Ama kişi oğlunun bir huyu var; bunca değişkenliğe, akışkanlığa katlanamıyor! Ne anlayabiliyor, ne razı geliyor benliği. Bir kendi zaafım sanırdım, meğer ortakmış tüm insanların derdi: Mıhlamak istiyoruz tüm değişkenleri! Kafamız almıyor ya o sonsuz olasılıkları, sabitlesek ne rahat ederdik oysa ki…
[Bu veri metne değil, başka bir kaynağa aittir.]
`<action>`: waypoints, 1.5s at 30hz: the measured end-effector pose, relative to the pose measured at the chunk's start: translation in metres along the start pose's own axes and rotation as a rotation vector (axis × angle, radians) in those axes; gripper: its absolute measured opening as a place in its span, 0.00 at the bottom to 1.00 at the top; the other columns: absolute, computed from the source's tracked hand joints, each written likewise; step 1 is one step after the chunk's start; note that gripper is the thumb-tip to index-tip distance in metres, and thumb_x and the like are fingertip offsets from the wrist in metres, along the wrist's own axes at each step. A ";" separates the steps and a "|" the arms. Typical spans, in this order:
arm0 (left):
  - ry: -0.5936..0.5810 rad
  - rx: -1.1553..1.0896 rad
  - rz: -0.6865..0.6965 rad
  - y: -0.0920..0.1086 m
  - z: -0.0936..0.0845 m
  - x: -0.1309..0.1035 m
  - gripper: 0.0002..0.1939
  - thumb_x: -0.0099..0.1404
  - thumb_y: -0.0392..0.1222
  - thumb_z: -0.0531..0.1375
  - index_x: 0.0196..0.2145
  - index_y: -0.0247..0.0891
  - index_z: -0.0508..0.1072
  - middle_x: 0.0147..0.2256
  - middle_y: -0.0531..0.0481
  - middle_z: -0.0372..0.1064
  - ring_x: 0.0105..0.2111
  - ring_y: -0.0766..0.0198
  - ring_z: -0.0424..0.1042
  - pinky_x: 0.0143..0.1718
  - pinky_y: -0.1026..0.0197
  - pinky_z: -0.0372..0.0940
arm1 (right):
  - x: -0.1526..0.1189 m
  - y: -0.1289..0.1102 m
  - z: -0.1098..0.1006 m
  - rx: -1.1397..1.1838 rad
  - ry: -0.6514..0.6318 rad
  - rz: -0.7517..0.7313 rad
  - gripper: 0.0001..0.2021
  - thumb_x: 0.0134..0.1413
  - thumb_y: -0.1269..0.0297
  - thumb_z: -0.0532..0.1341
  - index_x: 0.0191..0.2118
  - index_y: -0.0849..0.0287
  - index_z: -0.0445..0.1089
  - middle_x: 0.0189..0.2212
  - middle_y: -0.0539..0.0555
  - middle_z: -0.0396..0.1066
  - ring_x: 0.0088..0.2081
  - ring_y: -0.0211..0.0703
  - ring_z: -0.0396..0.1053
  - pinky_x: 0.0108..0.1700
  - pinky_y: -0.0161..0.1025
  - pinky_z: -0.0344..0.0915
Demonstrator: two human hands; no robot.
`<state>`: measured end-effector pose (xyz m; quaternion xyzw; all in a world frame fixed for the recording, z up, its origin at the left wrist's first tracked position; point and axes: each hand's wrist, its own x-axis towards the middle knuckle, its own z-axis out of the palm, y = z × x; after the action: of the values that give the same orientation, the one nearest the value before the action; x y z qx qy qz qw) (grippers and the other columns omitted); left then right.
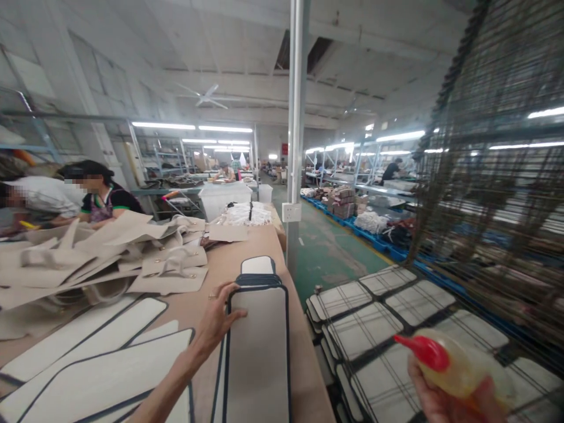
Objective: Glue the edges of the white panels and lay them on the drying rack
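My left hand (224, 314) grips the upper left edge of a long pale panel (259, 352) with a dark border and rounded corners. Its thumb lies on the panel's face and its fingers curl at the edge. The panel lies on top of similar panels on the table, with more panel ends (258, 266) showing beyond it. At the lower right, my right hand (434, 399) is wrapped round a translucent squeeze bottle (467, 364) with yellowish contents. Its red nozzle (425, 351) points left, over the rack of panels.
More dark-edged panels (118, 376) lie on the left of the brown table (304, 358), before a heap of beige pieces with handles (176, 261). A wire rack (383, 346) holding panels stands right, under raised mesh shelves (497, 147). A post (296, 117) rises ahead. Co-workers (103, 197) work at left.
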<state>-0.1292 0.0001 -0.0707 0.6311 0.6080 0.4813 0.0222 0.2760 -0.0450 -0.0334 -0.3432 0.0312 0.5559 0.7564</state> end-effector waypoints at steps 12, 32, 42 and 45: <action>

Ben mesela, “Neden oldu?” sorusunun cevabını bulamıyorum ya %100 isabetli, içim içimi yiyor! Bir rahat bırak arkadaş kendini! An geliyor, o soruya mıhlanıp kalıyorum; bir balçık, bir bataklık gibi. Çıkamıyorum, ilerleyemiyorum: Ne şimdi ne gelecek… Yaşayamıyorum kendimi!
Bunu ilk gördüğümde yaşım 16. Yazık ki çevremde kimse dinlemiyor, dinleyen de durumun vahametini anlamıyor. Ben o yaşta farkındayım, ama onlar o farkındalığı fark edemiyor. İşte hepimizin hayatını harcayan zehirli otlar, böyle filizleniyor.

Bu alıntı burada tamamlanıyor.